====== Available data

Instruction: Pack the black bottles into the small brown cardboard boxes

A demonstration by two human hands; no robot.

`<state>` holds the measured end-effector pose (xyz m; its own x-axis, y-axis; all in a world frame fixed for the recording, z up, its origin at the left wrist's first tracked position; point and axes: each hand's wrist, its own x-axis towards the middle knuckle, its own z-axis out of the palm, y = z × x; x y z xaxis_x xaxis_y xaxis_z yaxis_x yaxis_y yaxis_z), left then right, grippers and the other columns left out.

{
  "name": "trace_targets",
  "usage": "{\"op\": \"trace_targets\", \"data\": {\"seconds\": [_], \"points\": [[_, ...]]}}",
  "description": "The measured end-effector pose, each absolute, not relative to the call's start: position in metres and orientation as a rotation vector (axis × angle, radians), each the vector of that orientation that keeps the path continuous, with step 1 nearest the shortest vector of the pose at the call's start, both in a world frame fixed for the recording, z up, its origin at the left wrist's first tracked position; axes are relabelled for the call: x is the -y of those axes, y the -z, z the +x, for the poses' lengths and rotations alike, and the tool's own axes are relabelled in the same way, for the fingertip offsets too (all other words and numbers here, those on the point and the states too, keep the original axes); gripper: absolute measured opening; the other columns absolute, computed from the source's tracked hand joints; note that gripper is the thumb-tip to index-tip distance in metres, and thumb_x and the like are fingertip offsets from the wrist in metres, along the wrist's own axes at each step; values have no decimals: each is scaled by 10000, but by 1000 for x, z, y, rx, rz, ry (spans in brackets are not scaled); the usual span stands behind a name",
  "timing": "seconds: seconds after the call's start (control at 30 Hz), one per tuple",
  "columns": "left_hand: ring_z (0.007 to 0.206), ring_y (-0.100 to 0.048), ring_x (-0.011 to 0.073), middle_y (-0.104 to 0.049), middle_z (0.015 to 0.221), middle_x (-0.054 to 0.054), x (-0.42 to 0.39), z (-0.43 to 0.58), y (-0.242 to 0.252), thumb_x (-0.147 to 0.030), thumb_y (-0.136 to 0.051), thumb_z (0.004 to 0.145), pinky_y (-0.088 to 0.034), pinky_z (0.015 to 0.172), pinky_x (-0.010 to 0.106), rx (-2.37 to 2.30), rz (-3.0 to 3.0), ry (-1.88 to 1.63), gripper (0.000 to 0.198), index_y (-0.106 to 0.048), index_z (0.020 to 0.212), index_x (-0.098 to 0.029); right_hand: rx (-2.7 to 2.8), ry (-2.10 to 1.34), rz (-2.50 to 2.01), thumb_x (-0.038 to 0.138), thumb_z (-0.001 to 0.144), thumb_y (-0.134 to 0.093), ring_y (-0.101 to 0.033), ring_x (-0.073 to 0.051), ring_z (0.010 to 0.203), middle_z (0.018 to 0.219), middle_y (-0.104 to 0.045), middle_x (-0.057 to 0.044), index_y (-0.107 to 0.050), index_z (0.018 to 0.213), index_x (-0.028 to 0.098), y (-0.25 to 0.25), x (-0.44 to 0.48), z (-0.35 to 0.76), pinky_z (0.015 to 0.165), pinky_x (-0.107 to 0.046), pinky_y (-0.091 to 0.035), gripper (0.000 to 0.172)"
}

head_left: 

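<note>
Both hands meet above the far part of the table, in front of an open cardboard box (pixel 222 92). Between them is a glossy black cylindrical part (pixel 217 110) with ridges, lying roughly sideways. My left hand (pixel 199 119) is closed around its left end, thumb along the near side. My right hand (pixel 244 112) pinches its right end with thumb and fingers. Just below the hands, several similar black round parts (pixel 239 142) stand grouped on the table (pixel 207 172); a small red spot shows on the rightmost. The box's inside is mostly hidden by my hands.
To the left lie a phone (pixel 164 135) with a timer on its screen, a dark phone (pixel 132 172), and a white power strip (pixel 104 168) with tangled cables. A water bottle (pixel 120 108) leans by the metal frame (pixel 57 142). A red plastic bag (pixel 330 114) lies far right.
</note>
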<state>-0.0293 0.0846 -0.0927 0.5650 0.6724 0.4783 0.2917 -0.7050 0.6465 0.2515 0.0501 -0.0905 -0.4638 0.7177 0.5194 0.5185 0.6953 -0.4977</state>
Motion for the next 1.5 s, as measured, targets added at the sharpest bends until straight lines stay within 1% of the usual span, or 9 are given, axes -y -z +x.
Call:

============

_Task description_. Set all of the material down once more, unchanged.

_Expected answer_.
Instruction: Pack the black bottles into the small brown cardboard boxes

A demonstration by two human hands; no robot.

`<state>` holds the measured end-effector pose (xyz m; its own x-axis, y-axis; all in a world frame fixed for the recording, z up, its origin at the left wrist's first tracked position; point and axes: each hand's wrist, its own x-axis towards the middle knuckle, its own z-axis out of the palm, y = z × x; x y z xaxis_x xaxis_y xaxis_z yaxis_x yaxis_y yaxis_z), left then right, grippers and the other columns left out.

{
  "name": "trace_targets",
  "usage": "{\"op\": \"trace_targets\", \"data\": {\"seconds\": [_], \"points\": [[_, ...]]}}",
  "description": "The measured end-effector pose, each absolute, not relative to the call's start: position in metres and orientation as a rotation vector (axis × angle, radians), each the vector of that orientation that keeps the path continuous, with step 1 nearest the shortest vector of the pose at the call's start, both in a world frame fixed for the recording, z up, its origin at the left wrist's first tracked position; axes are relabelled for the call: x is the -y of those axes, y the -z, z the +x, for the poses' lengths and rotations alike, and the tool's own axes are relabelled in the same way, for the fingertip offsets too (all other words and numbers here, those on the point and the states too, keep the original axes); gripper: absolute measured opening; the other columns absolute, computed from the source's tracked hand joints; note that gripper is the thumb-tip to index-tip distance in metres, and thumb_x and the like are fingertip offsets from the wrist in metres, along the wrist's own axes at each step; values have no decimals: each is scaled by 10000, but by 1000 for x, z, y, rx, rz, ry (spans in brackets are not scaled); the usual span stands behind a name",
  "timing": "seconds: seconds after the call's start (control at 30 Hz), one per tuple",
  "columns": "left_hand: ring_z (0.007 to 0.206), ring_y (-0.100 to 0.048), ring_x (-0.011 to 0.073), middle_y (-0.104 to 0.049), middle_z (0.015 to 0.221), middle_x (-0.054 to 0.054), x (-0.42 to 0.39), z (-0.43 to 0.58), y (-0.242 to 0.252), thumb_x (-0.147 to 0.030), thumb_y (-0.136 to 0.051), thumb_z (0.004 to 0.145), pinky_y (-0.088 to 0.034), pinky_z (0.015 to 0.172), pinky_x (-0.010 to 0.106), rx (-2.37 to 2.30), rz (-3.0 to 3.0), ry (-1.88 to 1.63), gripper (0.000 to 0.198), index_y (-0.106 to 0.048), index_z (0.020 to 0.212), index_x (-0.098 to 0.029); right_hand: rx (-2.7 to 2.8), ry (-2.10 to 1.34), rz (-2.50 to 2.01), thumb_x (-0.038 to 0.138), thumb_z (-0.001 to 0.144), thumb_y (-0.134 to 0.093), ring_y (-0.101 to 0.033), ring_x (-0.073 to 0.051), ring_z (0.010 to 0.203), middle_z (0.018 to 0.219), middle_y (-0.104 to 0.045), middle_x (-0.057 to 0.044), index_y (-0.107 to 0.050), index_z (0.018 to 0.213), index_x (-0.028 to 0.098), y (-0.25 to 0.25), x (-0.44 to 0.48), z (-0.35 to 0.76), pinky_z (0.015 to 0.165), pinky_x (-0.107 to 0.046), pinky_y (-0.091 to 0.035), gripper (0.000 to 0.172)"
}

head_left: 

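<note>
Both hands meet above the far part of the table, in front of an open cardboard box (pixel 222 92). Between them is a glossy black cylindrical part (pixel 217 110) with ridges, lying roughly sideways. My left hand (pixel 199 119) is closed around its left end, thumb along the near side. My right hand (pixel 244 112) pinches its right end with thumb and fingers. Just below the hands, several similar black round parts (pixel 239 142) stand grouped on the table (pixel 207 172); a small red spot shows on the rightmost. The box's inside is mostly hidden by my hands.
To the left lie a phone (pixel 164 135) with a timer on its screen, a dark phone (pixel 132 172), and a white power strip (pixel 104 168) with tangled cables. A water bottle (pixel 120 108) leans by the metal frame (pixel 57 142). A red plastic bag (pixel 330 114) lies far right.
</note>
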<state>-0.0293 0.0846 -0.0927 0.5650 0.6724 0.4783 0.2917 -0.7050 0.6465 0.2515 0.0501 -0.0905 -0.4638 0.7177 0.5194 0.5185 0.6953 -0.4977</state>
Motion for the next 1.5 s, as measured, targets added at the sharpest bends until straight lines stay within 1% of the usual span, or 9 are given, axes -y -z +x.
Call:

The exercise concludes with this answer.